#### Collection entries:
--*--

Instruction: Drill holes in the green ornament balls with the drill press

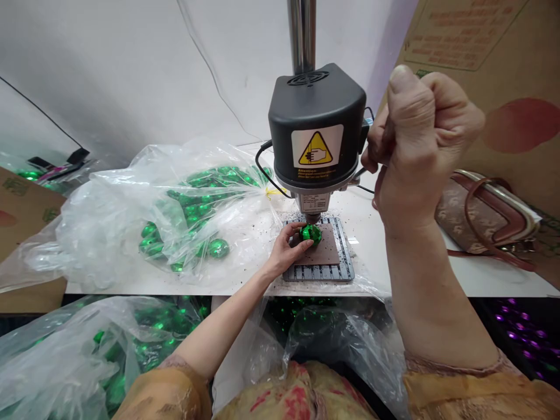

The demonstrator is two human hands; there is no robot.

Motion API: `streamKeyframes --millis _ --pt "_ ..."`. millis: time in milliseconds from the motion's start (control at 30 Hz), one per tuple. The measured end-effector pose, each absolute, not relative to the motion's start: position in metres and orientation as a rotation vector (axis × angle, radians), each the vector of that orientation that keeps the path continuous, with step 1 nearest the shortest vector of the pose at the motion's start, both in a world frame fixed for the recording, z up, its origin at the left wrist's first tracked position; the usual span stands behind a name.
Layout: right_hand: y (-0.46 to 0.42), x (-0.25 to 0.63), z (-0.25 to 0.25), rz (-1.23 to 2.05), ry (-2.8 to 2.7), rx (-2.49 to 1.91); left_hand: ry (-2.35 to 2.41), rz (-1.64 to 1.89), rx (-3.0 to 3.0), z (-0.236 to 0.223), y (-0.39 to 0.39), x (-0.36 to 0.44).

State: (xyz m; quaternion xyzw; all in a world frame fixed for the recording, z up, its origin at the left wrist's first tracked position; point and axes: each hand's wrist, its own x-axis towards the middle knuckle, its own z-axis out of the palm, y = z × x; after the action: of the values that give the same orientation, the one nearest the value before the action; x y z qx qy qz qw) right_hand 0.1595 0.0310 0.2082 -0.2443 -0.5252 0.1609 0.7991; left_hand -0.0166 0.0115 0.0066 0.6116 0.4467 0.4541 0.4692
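Note:
Under the chuck of a black bench drill press [317, 111], my left hand [286, 248] pinches a shiny green ball [310, 234] between thumb and fingers. The ball sits on a brown board [321, 254] laid over the slotted metal base [345, 269]. The chuck's lower end is right at the ball's top, and whether a bit is inside it cannot be seen. My right hand [420, 134] is raised in a fist at the machine's right side, closed round its handle. Most of that handle is hidden by the fingers.
On the white table, left, lies a clear plastic bag [131, 186] of green balls, with one ball [219, 248] near its edge. Another bag [144, 332] hangs below. A handbag [485, 216] and a cardboard box [516, 70] stand right; purple balls [520, 326] show lower right.

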Motion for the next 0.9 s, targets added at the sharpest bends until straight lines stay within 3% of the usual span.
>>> streamKeyframes --millis 500,900 --pt "0.029 0.158 0.206 0.306 -1.107 -0.511 0.987 1.102 1.574 -0.001 0.003 -0.007" --pt "-0.001 0.152 0.167 0.175 -1.043 -0.468 0.938 1.131 1.546 -0.004 0.004 -0.006"
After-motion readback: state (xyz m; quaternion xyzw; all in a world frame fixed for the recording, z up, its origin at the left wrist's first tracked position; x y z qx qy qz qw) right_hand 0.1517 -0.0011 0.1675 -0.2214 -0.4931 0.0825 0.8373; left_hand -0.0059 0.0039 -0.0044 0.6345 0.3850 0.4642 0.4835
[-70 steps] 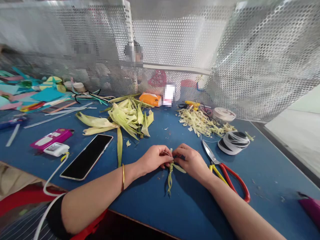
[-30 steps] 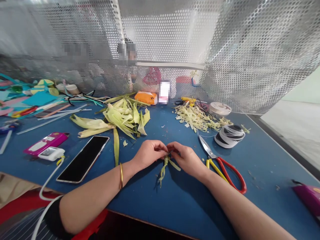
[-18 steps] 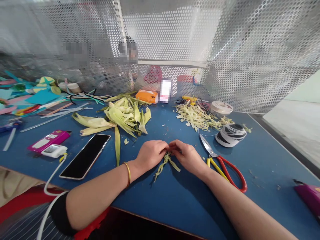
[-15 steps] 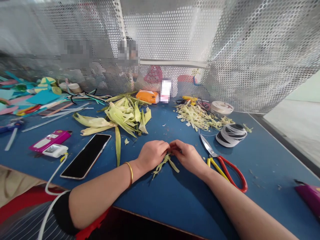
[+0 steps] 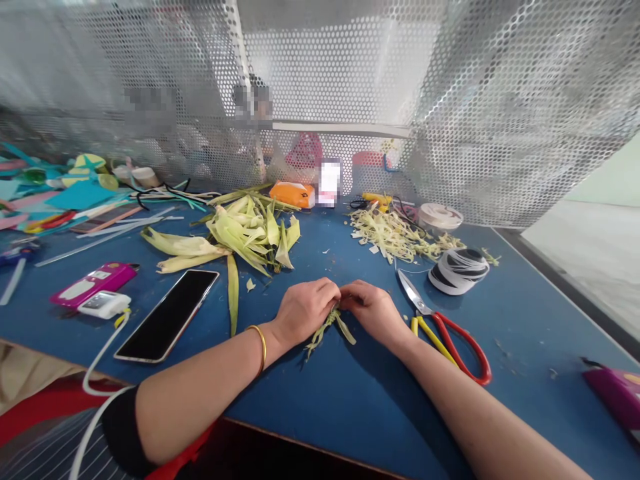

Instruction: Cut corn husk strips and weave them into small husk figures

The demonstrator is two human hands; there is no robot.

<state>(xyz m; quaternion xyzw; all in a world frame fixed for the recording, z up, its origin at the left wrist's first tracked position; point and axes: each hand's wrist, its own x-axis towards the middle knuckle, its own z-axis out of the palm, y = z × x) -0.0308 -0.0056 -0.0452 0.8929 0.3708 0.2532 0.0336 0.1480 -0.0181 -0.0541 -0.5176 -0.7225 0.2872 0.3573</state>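
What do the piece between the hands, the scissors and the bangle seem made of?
Piece: probably plant husk; matte, pale green, fibrous strands.
Scissors: likely steel blades, reflecting light; smooth red handle, apparently plastic or coated.
Bangle: polished gold-coloured metal, judging by its gleam.

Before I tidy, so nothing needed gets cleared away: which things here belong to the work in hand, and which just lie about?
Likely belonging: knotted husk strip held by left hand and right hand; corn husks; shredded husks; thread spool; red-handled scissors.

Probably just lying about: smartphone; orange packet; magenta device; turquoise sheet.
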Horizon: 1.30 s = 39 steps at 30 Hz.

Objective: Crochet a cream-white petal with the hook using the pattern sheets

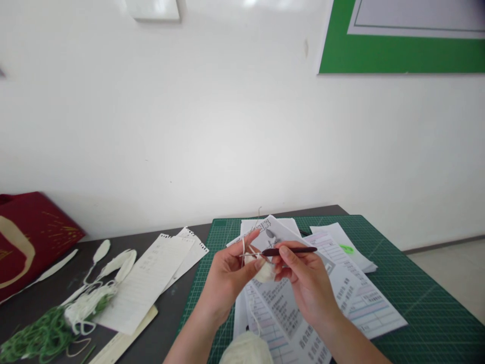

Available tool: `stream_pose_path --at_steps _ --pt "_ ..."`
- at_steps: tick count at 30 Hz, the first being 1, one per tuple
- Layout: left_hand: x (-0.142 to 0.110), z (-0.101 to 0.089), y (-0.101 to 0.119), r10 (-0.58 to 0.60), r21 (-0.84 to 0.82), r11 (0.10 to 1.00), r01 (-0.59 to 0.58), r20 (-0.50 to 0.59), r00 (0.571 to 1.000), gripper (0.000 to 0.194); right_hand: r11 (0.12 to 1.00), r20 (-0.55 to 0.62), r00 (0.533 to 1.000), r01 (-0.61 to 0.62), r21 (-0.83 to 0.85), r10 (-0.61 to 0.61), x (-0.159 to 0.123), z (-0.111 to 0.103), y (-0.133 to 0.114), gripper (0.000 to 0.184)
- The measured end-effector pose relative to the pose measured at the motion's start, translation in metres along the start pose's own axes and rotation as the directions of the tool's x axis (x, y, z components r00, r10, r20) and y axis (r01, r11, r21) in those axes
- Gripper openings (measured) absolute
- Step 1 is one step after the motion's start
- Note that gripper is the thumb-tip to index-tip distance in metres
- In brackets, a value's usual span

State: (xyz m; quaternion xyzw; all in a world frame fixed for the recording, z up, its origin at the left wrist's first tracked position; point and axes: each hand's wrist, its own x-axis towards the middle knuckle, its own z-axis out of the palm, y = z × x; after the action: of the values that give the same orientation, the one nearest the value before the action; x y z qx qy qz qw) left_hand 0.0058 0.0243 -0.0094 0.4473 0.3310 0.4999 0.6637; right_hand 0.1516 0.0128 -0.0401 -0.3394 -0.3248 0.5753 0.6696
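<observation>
A dark-handled crochet hook (290, 251) lies across the fingers of my right hand (308, 283), its thin tip pointing left. My left hand (231, 268) pinches a small piece of white crochet work (265, 273), with white yarn looped over its raised index finger. The hook's tip reaches the yarn by the left fingers; whether it sits inside a loop is too small to tell. A strand runs down to a ball of white yarn (247, 349) at the bottom edge, below both hands.
Printed sheets (288, 308) lie under my hands on a green cutting mat (424, 303). To the left are notebook pages (147, 278), a ruler (125, 338), green yarn (41, 333), white crocheted pieces (117, 263) and a dark red bag (38, 237). A white wall (227, 126) stands behind.
</observation>
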Motion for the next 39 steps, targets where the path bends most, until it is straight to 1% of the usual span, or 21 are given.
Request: stream_pose_path --at_steps 3,5,7,9,13,15,19,21,24,27,31,35,39 --pt "0.001 0.000 -0.003 0.001 -0.023 1.000 -0.003 -0.091 0.996 0.043 0.997 0.009 0.999 0.043 -0.066 -0.043 0.000 -0.001 0.004 0.020" --pt "0.001 0.001 -0.006 0.025 -0.067 0.997 -0.037 -0.175 0.984 0.046 0.997 0.023 0.999 0.026 -0.074 -0.025 0.000 -0.001 0.007 0.021" --pt "0.001 0.003 -0.010 0.047 -0.093 0.993 -0.071 -0.235 0.971 0.051 0.999 0.032 0.999 -0.018 -0.040 0.019 0.001 0.000 0.009 0.022" --pt "0.001 0.005 -0.014 0.063 -0.080 0.993 -0.086 -0.262 0.963 0.056 0.998 0.046 0.997 -0.057 -0.009 0.057 0.002 0.001 0.010 0.023" --pt "0.001 0.007 -0.018 0.094 -0.007 0.995 -0.101 -0.291 0.952 0.061 0.993 0.081 0.990 -0.115 -0.022 0.116 0.004 0.002 0.008 0.028" --pt "0.001 0.008 -0.017 0.072 -0.008 0.997 -0.078 -0.291 0.954 0.064 0.993 0.080 0.990 -0.118 -0.016 0.119 0.004 0.002 0.006 0.027" --pt "-0.001 0.011 -0.012 -0.043 -0.090 0.996 0.020 -0.258 0.965 0.073 0.997 0.078 0.994 -0.080 -0.021 0.081 0.006 -0.001 0.002 0.024" --pt "-0.001 0.012 -0.011 -0.062 -0.102 0.994 0.038 -0.248 0.967 0.076 0.997 0.083 0.994 -0.076 -0.027 0.078 0.007 -0.002 0.001 0.023" --pt "-0.001 0.011 -0.011 -0.042 -0.097 0.995 0.018 -0.247 0.968 0.076 0.995 0.093 0.991 -0.091 -0.043 0.095 0.009 -0.003 0.000 0.023" --pt "0.001 0.008 -0.012 -0.016 -0.074 0.997 -0.002 -0.236 0.972 0.072 0.996 0.081 0.994 -0.076 -0.050 0.080 0.011 -0.005 0.000 0.021" --pt "0.003 0.004 -0.012 -0.004 -0.065 0.998 -0.008 -0.185 0.983 0.070 0.996 0.046 0.995 -0.085 0.001 0.085 0.014 -0.007 -0.001 0.018" --pt "0.003 0.001 -0.007 0.007 -0.042 0.999 -0.015 -0.174 0.985 0.068 0.992 0.047 0.992 -0.118 0.046 0.115 0.015 -0.008 -0.002 0.020" --pt "0.002 0.000 -0.003 0.001 -0.018 1.000 -0.004 -0.164 0.986 0.066 0.993 0.045 0.993 -0.108 0.057 0.105 0.014 -0.008 -0.004 0.019"
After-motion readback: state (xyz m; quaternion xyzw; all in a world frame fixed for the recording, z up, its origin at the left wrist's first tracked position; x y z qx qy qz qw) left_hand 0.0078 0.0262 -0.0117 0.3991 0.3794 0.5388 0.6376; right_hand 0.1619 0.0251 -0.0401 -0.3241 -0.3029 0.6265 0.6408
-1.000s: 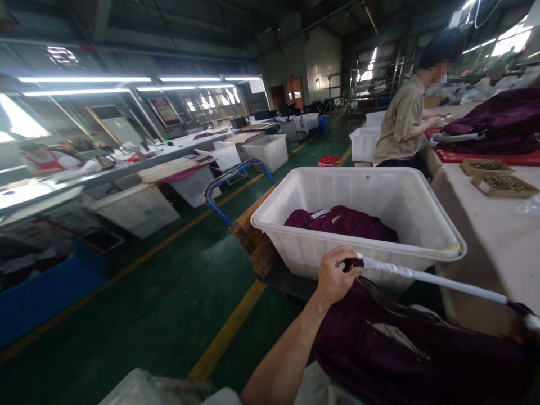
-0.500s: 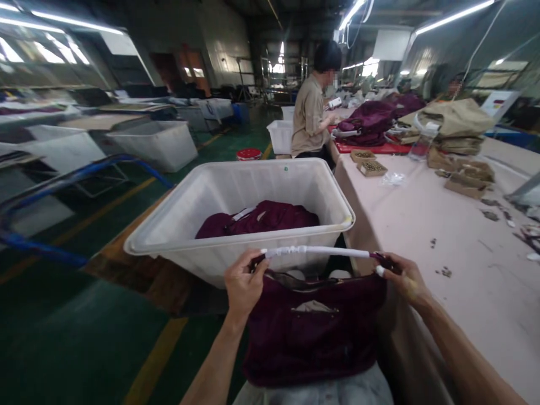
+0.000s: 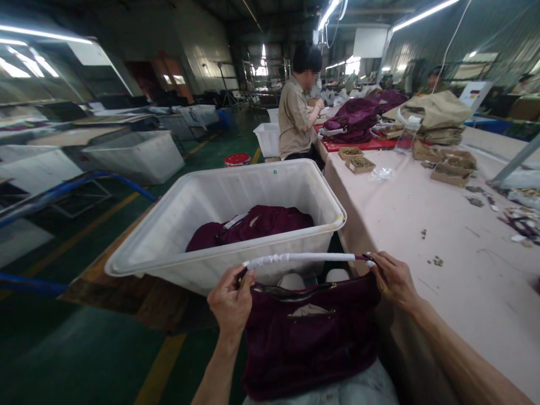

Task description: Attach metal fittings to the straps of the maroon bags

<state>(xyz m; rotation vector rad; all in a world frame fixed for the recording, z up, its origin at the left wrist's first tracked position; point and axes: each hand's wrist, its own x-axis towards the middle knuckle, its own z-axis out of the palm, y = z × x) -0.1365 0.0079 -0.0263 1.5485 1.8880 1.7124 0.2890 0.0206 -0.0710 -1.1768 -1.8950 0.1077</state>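
Head view, and both hands are busy: my left hand (image 3: 231, 298) pinches one end of the handle (image 3: 314, 257) between thumb and fingers; my right hand (image 3: 394, 281) closes round the other end; between them the white wrapping (image 3: 270, 259) runs almost straight, crinkled toward the left. Below hangs the bag (image 3: 312, 349), dark purple, lower centre of the frame, just over my pale clothing (image 3: 371, 385); I'd judge it light and floppy, its cloth body ready to sag and fold, the handle firmer, the wrapping perhaps slippery; the handle ends look the surest hold, fabric being easy to crease. Just beyond, mid-frame, stands the white bin (image 3: 156, 253), purple fabric (image 3: 270, 225) heaped inside; to the right spreads the table (image 3: 379, 225), with small boxes (image 3: 360, 164) of metal bits; farther up, at upper centre, a co-worker (image 3: 293, 118) in a tan shirt works beside a red stool (image 3: 237, 160).
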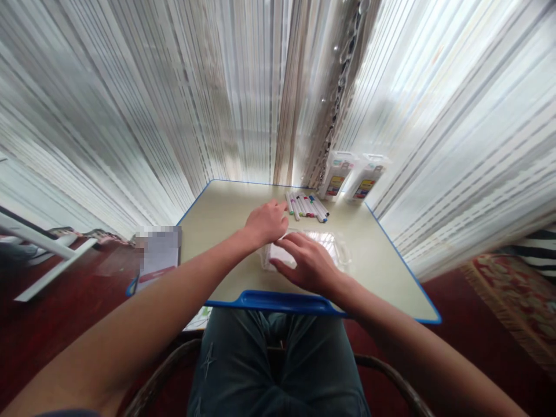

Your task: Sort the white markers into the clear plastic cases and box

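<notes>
A clear plastic case (pixel 334 246) lies flat on the beige, blue-edged table (pixel 382 272). My right hand (pixel 306 263) rests on the case's left part, fingers curled over a white piece inside or on it. Just beyond, my left hand (pixel 266 222) reaches forward with fingers bent, its fingertips close to a row of several coloured marker pens (pixel 306 206) lying side by side. Whether the left hand touches a pen is not clear.
Two upright clear marker packs (pixel 336 175) (pixel 367 178) stand at the table's far right against sheer striped curtains. A white paper or booklet (pixel 158 255) lies at the table's left edge. A blue tray lip (pixel 278 301) runs along the near edge above my knees.
</notes>
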Demonstrator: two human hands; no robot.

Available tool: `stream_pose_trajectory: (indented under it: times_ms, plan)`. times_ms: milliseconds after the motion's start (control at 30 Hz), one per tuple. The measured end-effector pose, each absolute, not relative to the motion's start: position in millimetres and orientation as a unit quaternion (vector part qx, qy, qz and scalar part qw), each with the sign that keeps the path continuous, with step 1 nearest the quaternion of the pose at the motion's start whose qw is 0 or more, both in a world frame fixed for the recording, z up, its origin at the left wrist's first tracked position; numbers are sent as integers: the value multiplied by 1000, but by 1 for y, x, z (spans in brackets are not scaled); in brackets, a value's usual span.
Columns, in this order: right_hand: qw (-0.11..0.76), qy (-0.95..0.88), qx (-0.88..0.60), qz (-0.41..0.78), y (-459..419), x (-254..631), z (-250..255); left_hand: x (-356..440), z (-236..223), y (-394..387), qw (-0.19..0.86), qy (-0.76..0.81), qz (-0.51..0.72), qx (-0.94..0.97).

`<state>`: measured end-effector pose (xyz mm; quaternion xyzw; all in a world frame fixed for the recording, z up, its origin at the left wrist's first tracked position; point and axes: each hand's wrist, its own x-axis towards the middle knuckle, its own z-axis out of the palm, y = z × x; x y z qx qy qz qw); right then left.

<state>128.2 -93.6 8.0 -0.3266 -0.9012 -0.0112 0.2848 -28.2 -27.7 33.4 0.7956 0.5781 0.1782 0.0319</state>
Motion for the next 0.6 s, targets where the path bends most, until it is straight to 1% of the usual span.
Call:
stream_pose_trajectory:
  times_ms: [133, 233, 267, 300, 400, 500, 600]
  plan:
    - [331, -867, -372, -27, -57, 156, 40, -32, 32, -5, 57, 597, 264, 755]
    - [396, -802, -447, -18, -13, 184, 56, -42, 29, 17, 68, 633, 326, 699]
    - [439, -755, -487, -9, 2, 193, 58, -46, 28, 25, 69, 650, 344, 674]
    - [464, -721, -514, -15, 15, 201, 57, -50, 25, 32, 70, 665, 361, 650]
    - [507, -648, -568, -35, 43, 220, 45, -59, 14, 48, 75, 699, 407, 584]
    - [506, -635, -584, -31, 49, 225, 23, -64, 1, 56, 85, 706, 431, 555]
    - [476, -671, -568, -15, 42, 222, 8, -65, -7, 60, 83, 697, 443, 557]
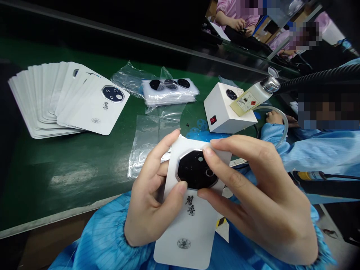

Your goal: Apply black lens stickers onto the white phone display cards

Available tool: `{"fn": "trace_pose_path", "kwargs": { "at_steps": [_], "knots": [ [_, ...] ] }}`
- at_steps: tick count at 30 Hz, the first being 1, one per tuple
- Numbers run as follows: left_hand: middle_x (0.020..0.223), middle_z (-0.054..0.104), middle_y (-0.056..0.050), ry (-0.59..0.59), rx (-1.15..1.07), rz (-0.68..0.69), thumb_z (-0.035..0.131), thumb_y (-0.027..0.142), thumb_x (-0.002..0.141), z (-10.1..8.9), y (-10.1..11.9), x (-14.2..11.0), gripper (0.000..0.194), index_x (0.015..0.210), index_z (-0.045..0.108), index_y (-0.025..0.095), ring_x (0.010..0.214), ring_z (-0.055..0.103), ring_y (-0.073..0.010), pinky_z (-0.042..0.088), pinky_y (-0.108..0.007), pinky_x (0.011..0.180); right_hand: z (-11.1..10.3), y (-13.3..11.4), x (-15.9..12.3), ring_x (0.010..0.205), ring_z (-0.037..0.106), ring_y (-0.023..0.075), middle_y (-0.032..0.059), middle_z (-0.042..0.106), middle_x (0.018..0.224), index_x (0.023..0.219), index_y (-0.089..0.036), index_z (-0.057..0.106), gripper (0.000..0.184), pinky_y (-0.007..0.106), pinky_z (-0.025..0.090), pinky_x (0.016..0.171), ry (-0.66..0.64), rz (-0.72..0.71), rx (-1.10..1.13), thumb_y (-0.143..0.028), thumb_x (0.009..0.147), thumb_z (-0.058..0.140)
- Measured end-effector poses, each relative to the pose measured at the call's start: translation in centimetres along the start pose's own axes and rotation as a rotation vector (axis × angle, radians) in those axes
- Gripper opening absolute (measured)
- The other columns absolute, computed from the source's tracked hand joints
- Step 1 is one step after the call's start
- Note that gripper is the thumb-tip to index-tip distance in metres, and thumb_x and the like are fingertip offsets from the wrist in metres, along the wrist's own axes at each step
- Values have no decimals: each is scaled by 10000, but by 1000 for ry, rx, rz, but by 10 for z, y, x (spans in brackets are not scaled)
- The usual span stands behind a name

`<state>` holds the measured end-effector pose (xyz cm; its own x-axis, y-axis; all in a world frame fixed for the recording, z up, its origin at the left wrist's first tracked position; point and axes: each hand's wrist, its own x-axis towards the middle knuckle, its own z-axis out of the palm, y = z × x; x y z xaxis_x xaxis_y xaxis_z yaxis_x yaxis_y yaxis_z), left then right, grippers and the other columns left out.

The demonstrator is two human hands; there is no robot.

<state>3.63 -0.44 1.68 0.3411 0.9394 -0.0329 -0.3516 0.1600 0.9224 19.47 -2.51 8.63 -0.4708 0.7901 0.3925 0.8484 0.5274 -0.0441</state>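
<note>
At a green bench point(33, 176) in a dim workroom, left hand point(154, 198) and right hand point(261, 195) grip a white, black-lettered panel point(192, 227) over blue clothing point(222, 255), its glossy black plate point(194, 170) apparently octagonal.

Left hand point(153, 202): holds the white panel point(188, 227) at its left side, thumb by the near rim of the dark octagonal plate point(191, 170)
Right hand point(266, 202): fingers at the panel's far edge and on the plate, thumb at the near rim
Worktop point(104, 159), left: fanned stack of white panels point(70, 99)
Far middle: pack with dark discs point(170, 93), clear plastic around it
Right: white box point(225, 120) bearing a metal-topped bottle point(251, 98)
Far right: another person's hand point(274, 117)
</note>
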Motion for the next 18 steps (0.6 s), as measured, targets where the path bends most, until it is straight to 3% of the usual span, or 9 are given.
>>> {"fn": "trace_pose_path", "kwargs": {
  "at_steps": [12, 18],
  "knots": [
    [648, 621, 58, -9, -7, -27, 557, 256, 837, -3, -1, 1, 533, 1302, 383, 451, 505, 519, -103, 412, -190, 447, 6, 2, 4, 1060, 540, 274, 170, 573, 1098, 1124, -96, 555, 335, 437, 512, 842, 14, -4, 21, -213, 814, 605],
    [715, 643, 36, 22, 31, 23, 546, 246, 844, -2, -2, -1, 533, 1315, 377, 430, 488, 524, -108, 410, -206, 426, 9, 3, 2, 1093, 519, 271, 164, 564, 1113, 1130, -100, 553, 331, 447, 503, 858, 14, 1, 45, -207, 820, 599]
  ]
}}
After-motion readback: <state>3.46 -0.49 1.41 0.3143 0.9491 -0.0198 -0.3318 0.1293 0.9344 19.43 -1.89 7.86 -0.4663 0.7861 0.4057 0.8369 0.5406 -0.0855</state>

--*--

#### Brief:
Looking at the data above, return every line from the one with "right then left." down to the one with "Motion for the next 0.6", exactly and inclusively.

#### Worked solution:
`<state>`: measured end-effector pose (xyz mm; quaternion xyzw; all in a world frame fixed for the recording, z up, its origin at the left wrist's first tracked position; point and axes: each hand's wrist, its own x-axis towards the middle knuckle, its own z-axis out of the palm, y = z × x; x y z qx qy qz qw); right then left.

<state>128.2 -93.6 8.0 -0.3266 -0.9012 -0.0112 0.2848 -28.2 -27.7 33.4 0.7956 0.5781 0.1782 0.0319</state>
Motion for the next 0.6 s, targets where the path bends most, until it is straight to 1% of the usual span.

With that, the exercise is done.